What you need to do:
From the line below that contains "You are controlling" to the line that contains "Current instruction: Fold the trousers", repeat every line exactly, both ends included, and nothing else.
Information shown section start
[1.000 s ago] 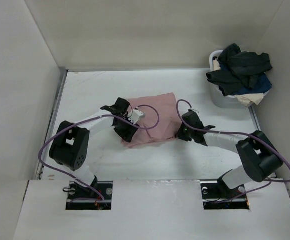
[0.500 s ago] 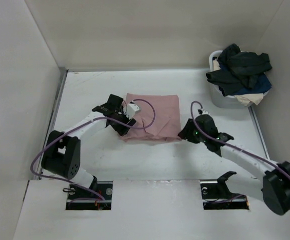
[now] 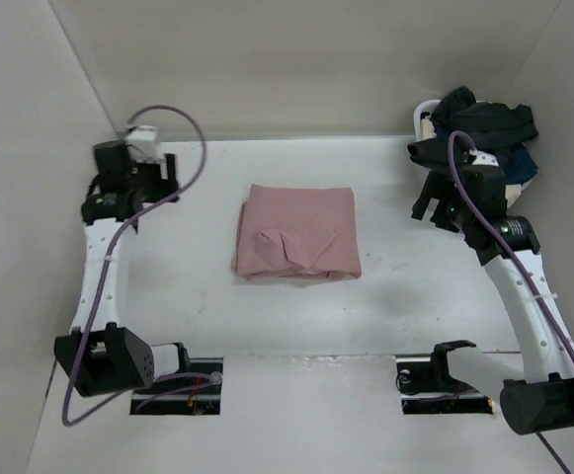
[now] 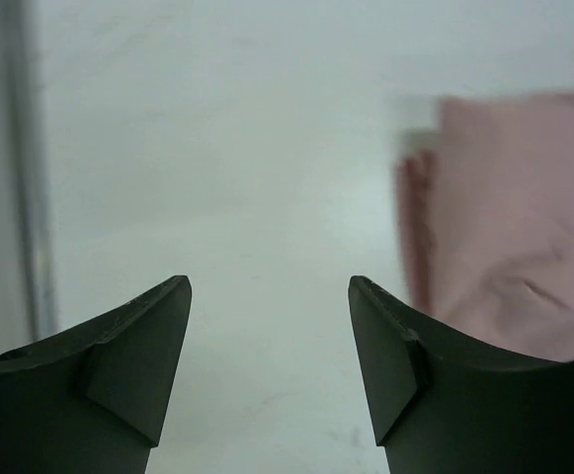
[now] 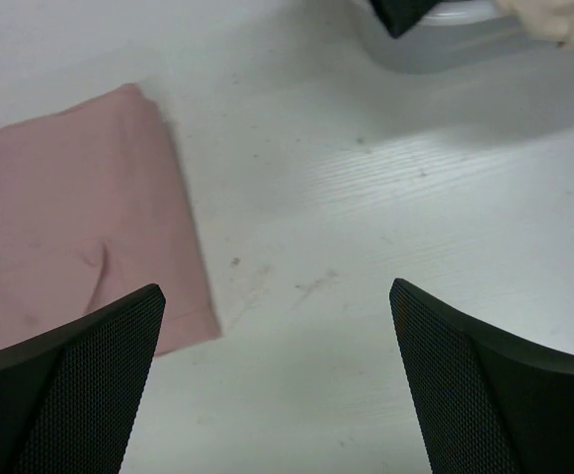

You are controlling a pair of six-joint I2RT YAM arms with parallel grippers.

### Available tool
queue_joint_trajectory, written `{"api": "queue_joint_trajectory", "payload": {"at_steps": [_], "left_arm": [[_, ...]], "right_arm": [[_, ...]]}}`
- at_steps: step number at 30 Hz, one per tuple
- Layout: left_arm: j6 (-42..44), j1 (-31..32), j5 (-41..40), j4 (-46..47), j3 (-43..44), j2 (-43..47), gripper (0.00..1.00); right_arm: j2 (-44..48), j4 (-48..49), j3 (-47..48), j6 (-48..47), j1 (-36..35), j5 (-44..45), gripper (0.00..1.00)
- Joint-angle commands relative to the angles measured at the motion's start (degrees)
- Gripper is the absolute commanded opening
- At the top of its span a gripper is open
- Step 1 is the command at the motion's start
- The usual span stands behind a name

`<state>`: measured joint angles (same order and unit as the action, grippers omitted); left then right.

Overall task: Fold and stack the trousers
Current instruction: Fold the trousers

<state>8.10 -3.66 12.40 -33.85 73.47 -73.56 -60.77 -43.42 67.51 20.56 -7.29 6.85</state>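
The dusty-pink trousers (image 3: pixel 296 234) lie folded into a flat, roughly square bundle in the middle of the table, with nothing touching them. My left gripper (image 3: pixel 158 183) hovers at the far left, well clear of them. In the left wrist view it (image 4: pixel 269 286) stands open over bare table, the trousers (image 4: pixel 524 227) off to its right. My right gripper (image 3: pixel 437 209) is raised at the far right, close to the bin. In the right wrist view it (image 5: pixel 275 288) gapes wide and empty, the trousers (image 5: pixel 79 207) at its left.
A white bin (image 3: pixel 425 107) in the far right corner is heaped with black and navy garments (image 3: pixel 484 128) and a cream cloth (image 3: pixel 499 197). The bin (image 5: pixel 435 35) also shows at the top of the right wrist view. Walls enclose the table; a metal rail (image 4: pixel 25 197) runs along its left edge.
Both arms have drawn back from the trousers, the left to the far left, the right toward the bin. The right gripper has opened wide. The trousers now lie flat and free.
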Motion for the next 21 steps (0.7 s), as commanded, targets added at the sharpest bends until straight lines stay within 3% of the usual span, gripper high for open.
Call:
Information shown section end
Answer below:
You are controlling a pair of six-joint I2RT YAM arms with parallel grippers.

### Available tool
queue_joint_trajectory, written `{"api": "queue_joint_trajectory", "payload": {"at_steps": [_], "left_arm": [[_, ...]], "right_arm": [[_, ...]]}}`
- at_steps: step number at 30 Hz, one per tuple
- Layout: left_arm: j6 (-42..44), j1 (-31..32), j5 (-41..40), j4 (-46..47), j3 (-43..44), j2 (-43..47), gripper (0.00..1.00); right_arm: j2 (-44..48), j4 (-48..49), j3 (-47..48), j6 (-48..47), j1 (-36..35), j5 (-44..45), gripper (0.00..1.00)
- Joint-angle commands relative to the angles measured at the motion's start (degrees)
- Gripper is the absolute commanded opening
- At the top of its span a gripper is open
- Step 1 is the command at the motion's start
- The usual span stands behind a name

`<state>`: measured joint angles (same order and unit as the action, grippers omitted); left then right.

Overall task: Fold and stack the trousers
Current instruction: Fold the trousers

There's nothing else to the answer.